Run the ADFFragmentJob. This involves setting up the calculations for each fragment as well as the parent job. It will also submit a calculation with the SCF iterations set to 0 in order to facilitate investigation of the field effects using PyOrb.

class ADFJob(*args, **kwargs)[source]#

Bases: AMSJob

SCF(iterations=300, thresh=1e-08)[source]#

Set the SCF settings for this calculations.

Parameters:
  • iterations (int) – number of iterations to perform for this calculation. Defaults to 300.

  • thresh (float) – the convergence criteria for the SCF procedure. Defaults to 1e-8.

Note

When setting the number of iterations to 0 or 1 the AlwaysClaimSuccess key will also be set to Yes. This is to prevent the job from being flagged as a failure when reading it using tcutility.results.

SCF_convergence(thresh=1e-08)[source]#

Set the SCF convergence criteria for the job.

Parameters:

thresh (float) – the convergence criteria for the SCF procedure. Defaults to 1e-8.

Deprecated since version 0.9.2: Please use ADFJob.SCF() instead of this method.

basis_set(typ='TZ2P', core='None')[source]#

Set the basis-set type and frozen core approximation for this calculation.

Parameters:
  • typ (str) – the type of basis-set to use. Default is TZ2P.
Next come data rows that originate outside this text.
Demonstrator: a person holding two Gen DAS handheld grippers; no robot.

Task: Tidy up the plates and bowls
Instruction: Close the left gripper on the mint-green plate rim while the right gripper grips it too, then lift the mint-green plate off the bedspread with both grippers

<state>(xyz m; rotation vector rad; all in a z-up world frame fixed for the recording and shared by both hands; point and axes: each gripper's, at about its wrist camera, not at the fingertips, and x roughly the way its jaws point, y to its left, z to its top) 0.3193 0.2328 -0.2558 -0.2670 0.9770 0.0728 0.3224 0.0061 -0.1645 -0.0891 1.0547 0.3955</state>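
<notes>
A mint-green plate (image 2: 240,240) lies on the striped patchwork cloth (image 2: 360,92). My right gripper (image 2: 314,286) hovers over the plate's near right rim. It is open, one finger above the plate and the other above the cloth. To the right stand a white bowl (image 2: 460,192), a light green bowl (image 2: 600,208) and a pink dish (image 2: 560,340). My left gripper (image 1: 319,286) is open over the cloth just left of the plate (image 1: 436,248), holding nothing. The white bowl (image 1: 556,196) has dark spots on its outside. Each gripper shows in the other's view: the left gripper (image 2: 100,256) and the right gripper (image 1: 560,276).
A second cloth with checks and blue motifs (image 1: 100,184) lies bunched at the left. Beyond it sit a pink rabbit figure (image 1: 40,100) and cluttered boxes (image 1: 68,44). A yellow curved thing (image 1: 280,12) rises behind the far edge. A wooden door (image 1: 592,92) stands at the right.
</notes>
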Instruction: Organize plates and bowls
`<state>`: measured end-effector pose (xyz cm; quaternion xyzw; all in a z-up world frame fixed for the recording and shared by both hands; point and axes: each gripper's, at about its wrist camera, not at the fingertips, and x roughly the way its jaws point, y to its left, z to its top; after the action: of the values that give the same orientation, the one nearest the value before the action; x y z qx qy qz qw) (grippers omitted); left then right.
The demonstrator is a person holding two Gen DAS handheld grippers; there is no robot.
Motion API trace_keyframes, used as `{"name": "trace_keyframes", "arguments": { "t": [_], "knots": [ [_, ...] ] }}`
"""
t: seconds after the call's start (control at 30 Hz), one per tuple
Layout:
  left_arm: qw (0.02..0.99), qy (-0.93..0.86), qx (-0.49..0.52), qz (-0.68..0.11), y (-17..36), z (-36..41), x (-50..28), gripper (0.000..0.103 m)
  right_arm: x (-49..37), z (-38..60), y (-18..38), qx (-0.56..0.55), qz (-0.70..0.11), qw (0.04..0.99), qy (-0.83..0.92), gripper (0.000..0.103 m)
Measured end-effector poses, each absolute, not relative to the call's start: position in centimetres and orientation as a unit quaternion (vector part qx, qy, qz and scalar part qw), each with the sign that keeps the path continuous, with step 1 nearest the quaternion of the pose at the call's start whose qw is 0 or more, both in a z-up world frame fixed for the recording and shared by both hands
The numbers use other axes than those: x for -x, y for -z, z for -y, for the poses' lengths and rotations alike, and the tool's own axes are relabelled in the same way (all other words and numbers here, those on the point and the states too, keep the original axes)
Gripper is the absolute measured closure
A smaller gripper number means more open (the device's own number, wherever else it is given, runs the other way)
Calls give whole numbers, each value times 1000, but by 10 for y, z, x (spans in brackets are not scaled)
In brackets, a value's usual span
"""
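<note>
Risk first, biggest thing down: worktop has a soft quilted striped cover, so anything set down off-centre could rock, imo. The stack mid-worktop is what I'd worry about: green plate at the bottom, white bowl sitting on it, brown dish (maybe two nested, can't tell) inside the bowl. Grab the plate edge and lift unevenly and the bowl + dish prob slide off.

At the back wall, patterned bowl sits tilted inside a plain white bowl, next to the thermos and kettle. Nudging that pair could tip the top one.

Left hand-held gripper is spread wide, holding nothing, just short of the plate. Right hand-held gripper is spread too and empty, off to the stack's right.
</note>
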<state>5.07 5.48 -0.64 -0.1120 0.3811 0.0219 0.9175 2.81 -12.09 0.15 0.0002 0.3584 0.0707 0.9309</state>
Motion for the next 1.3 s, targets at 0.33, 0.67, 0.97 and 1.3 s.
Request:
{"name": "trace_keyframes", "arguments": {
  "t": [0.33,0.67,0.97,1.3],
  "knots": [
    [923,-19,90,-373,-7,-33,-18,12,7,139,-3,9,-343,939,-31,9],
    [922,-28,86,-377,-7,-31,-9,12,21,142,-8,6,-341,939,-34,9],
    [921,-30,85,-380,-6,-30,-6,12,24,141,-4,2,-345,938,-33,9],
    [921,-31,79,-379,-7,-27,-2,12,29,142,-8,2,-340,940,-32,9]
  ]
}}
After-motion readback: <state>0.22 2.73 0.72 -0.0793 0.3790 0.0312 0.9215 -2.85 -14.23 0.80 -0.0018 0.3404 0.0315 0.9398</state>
  • core (str) – the size of the frozen core approximation. Default is None.

Raises:

ValueError – if the basis-set name or core is incorrect.

Note

If the selected functional is the r2SCAN-3c functional, then the basis-set will be set to mTZ2P.

See also

tcutility.data.basis_sets for an overview of the available basis-sets in ADF.

excitations(excitation_number=10, excitation_type='', method='Davidson', use_TDA=False, energy_gap=None)[source]#

Calculate the electronic excitations using TD-DFT.

Parameters:
  • excitation_number (int) – the number of excitations to include. Defaults to 10.

  • excitation_type (str) – the type of excitations to include. Defaults to an empty string, indicating the default value for ADF.

  • method (str) – the excitation methodology to use. Defaults to Davidson. If set to the None, the excitations are disabled.

  • use_TDA (bool) – whether to enable the Tamm-Dancoff approximation. Defaults to False.

  • energy_gap (Optional[List[float]]) – list with two variables from which to limit excitations calculated i.e. (0, 0.3) in Hartrees. Defaults to None.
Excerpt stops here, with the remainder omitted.